▸ **Try it**:
Transcribe exactly the line that contains "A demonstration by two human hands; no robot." and every line below it in the listing, through the last, and no other lines.

▸ **Available data**:
"""

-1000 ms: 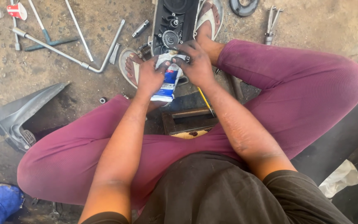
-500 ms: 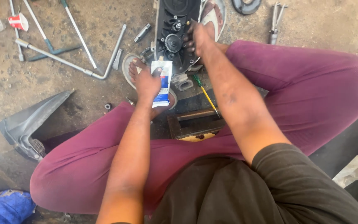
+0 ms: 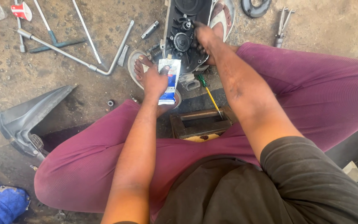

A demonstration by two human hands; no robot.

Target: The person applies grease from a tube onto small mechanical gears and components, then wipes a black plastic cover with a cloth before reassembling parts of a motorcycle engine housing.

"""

▸ **Answer box**:
A demonstration by two human hands; no robot.

Target: The person applies grease from a tube onto small mechanical gears and components, then wipes a black plastic cover with a cloth before reassembling parts of a motorcycle engine housing.

At this point, the answer is complete.